*Description of the task:* The goal here is an exact copy of the entries below, without their pictures.

### Material for this task ###

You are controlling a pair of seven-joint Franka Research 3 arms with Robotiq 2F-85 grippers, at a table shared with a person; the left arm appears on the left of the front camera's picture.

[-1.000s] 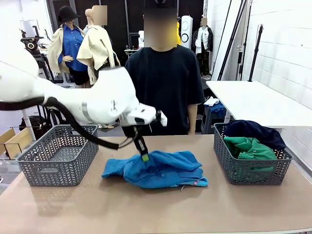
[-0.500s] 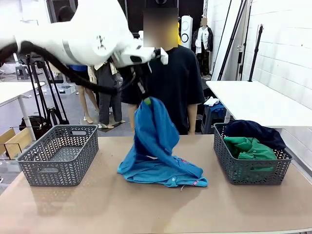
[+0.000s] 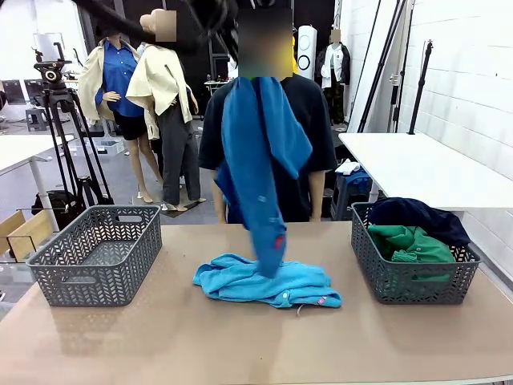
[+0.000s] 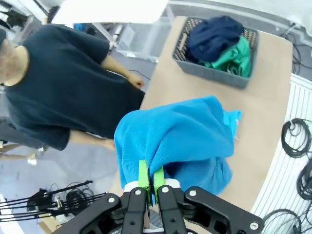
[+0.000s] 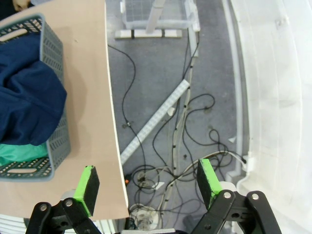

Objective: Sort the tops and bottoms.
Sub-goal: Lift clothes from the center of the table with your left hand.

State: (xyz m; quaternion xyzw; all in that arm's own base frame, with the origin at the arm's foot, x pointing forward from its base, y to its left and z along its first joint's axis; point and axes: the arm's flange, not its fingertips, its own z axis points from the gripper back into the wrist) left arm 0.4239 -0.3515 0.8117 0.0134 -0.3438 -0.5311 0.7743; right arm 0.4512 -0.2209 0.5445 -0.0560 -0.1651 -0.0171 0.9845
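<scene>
A medium blue bottom (image 3: 256, 160) hangs in the air over the middle of the table, its lower end just above a turquoise bottom (image 3: 256, 282) that lies flat with a small pink tag (image 3: 323, 301). My left gripper (image 4: 150, 176) is shut on the upper edge of the blue bottom (image 4: 180, 141), high above the table. The navy top (image 3: 417, 215) and the green top (image 3: 413, 245) lie in the right basket (image 3: 401, 285). My right gripper (image 5: 148, 179) is open, off the table's edge beside that basket (image 5: 61, 141), with nothing between its fingers.
A grey basket (image 3: 96, 265) with nothing visible inside stands at the table's left. A person in a black T-shirt (image 3: 317, 120) stands at the far side, behind the hanging cloth. Bare table (image 3: 240, 345) stretches along the near edge. Cables (image 5: 170, 146) lie on the floor below my right gripper.
My left gripper has risen steeply with the blue bottom, pulling it off the turquoise one until it hangs free. The arm has left the top of the front view.
</scene>
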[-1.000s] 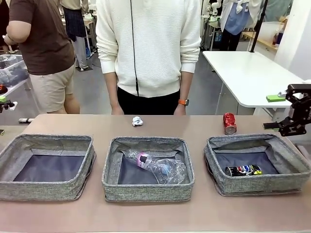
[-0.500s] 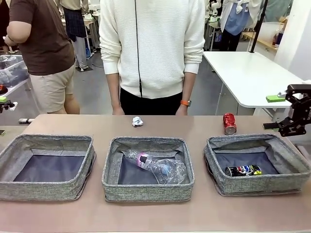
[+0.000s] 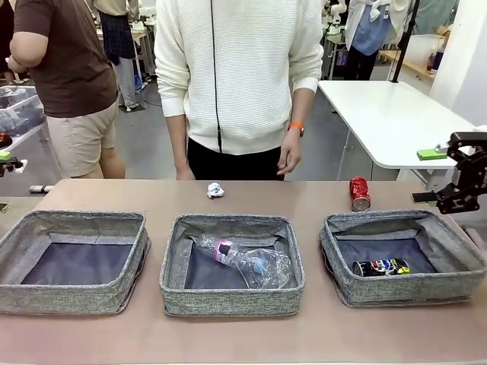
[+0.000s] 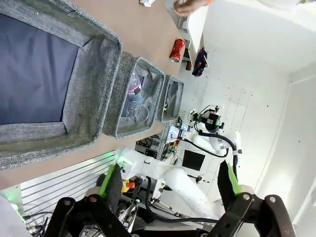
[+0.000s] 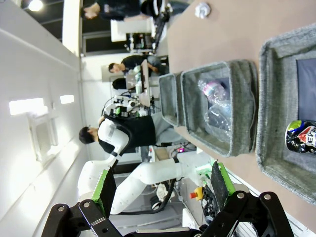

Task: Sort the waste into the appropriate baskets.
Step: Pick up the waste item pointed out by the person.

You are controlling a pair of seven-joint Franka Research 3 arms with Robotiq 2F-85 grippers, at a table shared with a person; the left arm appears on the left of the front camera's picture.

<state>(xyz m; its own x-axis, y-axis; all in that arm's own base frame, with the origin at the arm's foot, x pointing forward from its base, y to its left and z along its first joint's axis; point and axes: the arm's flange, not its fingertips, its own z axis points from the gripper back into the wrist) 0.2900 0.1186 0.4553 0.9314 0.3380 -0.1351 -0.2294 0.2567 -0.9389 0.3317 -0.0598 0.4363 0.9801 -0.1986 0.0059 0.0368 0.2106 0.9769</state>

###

*Answer to the problem:*
You are controlling a pair of seven-joint Franka Research 3 arms with Robotiq 2F-85 grippers, at a table shared with a person; the left arm appears on the left of the front camera's picture.

[-1.000s] 
[-0.500s] 
[+0.000s] 
[+0.000s] 
[+0.000s] 

Objective: Sort the tops and bottoms.
Sub-goal: Lift clothes from the center of the table with your left hand.

State: (xyz m; quaternion xyzw; all in that arm's own base frame, with the origin at the arm's foot, x pointing forward from its base, y to its left and z along its first joint's axis; point and axes: the arm's flange, not its fingertips, its own z axis points from the gripper back into the wrist) left arm 0.4239 -0.3515 0.8117 0.0134 -0.3438 -0.5311 0.7743; right arm 0.4512 -0.2209 0.5445 -0.0560 -0.1651 -0.0171 0.9845
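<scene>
A medium blue bottom (image 3: 256, 160) hangs in the air over the middle of the table, its lower end just above a turquoise bottom (image 3: 256, 282) that lies flat with a small pink tag (image 3: 323, 301). My left gripper (image 4: 150, 176) is shut on the upper edge of the blue bottom (image 4: 180, 141), high above the table. The navy top (image 3: 417, 215) and the green top (image 3: 413, 245) lie in the right basket (image 3: 401, 285). My right gripper (image 5: 148, 179) is open, off the table's edge beside that basket (image 5: 61, 141), with nothing between its fingers.
A grey basket (image 3: 96, 265) with nothing visible inside stands at the table's left. A person in a black T-shirt (image 3: 317, 120) stands at the far side, behind the hanging cloth. Bare table (image 3: 240, 345) stretches along the near edge. Cables (image 5: 170, 146) lie on the floor below my right gripper.
My left gripper has risen steeply with the blue bottom, pulling it off the turquoise one until it hangs free. The arm has left the top of the front view.
</scene>
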[-1.000s] 
[-0.500s] 
[+0.000s] 
[+0.000s] 
[+0.000s] 

Task: Sort the waste into the appropriate baskets.
Step: Pick up the waste item pointed out by the person.

You are controlling a pair of seven-joint Franka Research 3 arms with Robotiq 2F-85 grippers, at a table shared with a person; the left arm appears on the left of the front camera's picture.

<state>(xyz m; its own x-axis, y-axis; all in that arm's own base frame, with the origin at the arm's foot, x pointing forward from its base, y to its left and z along its first joint's axis; point and axes: the arm's flange, not its fingertips, its own z axis points from the gripper back into the wrist) 0.2900 0.1186 0.4553 0.9314 0.3380 -0.1351 -0.2294 0.2567 -0.9389 0.3317 -0.0598 0.4363 0.9801 -0.1986 0.0059 0.0368 0.2106 0.9769</state>

The exercise calls for nothing more than this answer.